| WORK TO COMPLETE |
Leave out the pictures and reproduce all of the data exactly.

-- EXERCISE DATA follows --

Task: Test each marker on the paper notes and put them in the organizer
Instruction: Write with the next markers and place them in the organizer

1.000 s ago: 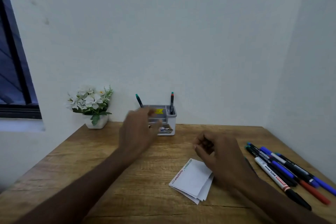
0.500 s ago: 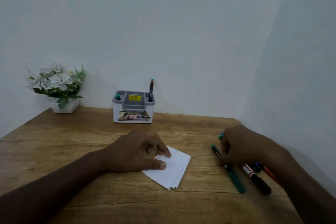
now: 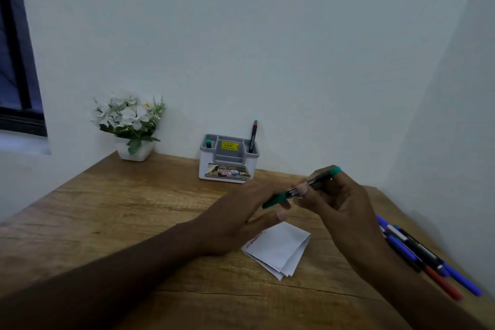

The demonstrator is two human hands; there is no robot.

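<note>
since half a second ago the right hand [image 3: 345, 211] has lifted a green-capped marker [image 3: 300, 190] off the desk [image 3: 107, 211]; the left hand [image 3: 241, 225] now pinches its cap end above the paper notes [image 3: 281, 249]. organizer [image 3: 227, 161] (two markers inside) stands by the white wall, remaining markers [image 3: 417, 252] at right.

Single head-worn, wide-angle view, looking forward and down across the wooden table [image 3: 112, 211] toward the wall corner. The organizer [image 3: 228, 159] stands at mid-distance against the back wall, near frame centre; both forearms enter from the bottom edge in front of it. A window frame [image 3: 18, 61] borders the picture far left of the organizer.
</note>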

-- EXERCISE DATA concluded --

| RESPONSE |
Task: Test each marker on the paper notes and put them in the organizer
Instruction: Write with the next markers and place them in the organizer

1.000 s ago: 
0.500 s ago: 
now: 

The demonstrator is two human hands; there is no robot.

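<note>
since half a second ago the right hand [image 3: 345, 211] has lifted a green-capped marker [image 3: 300, 190] off the desk [image 3: 107, 211]; the left hand [image 3: 241, 225] now pinches its cap end above the paper notes [image 3: 281, 249]. organizer [image 3: 227, 161] (two markers inside) stands by the white wall, remaining markers [image 3: 417, 252] at right.

Single head-worn, wide-angle view, looking forward and down across the wooden table [image 3: 112, 211] toward the wall corner. The organizer [image 3: 228, 159] stands at mid-distance against the back wall, near frame centre; both forearms enter from the bottom edge in front of it. A window frame [image 3: 18, 61] borders the picture far left of the organizer.
</note>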

Nothing more remains to be added to the answer.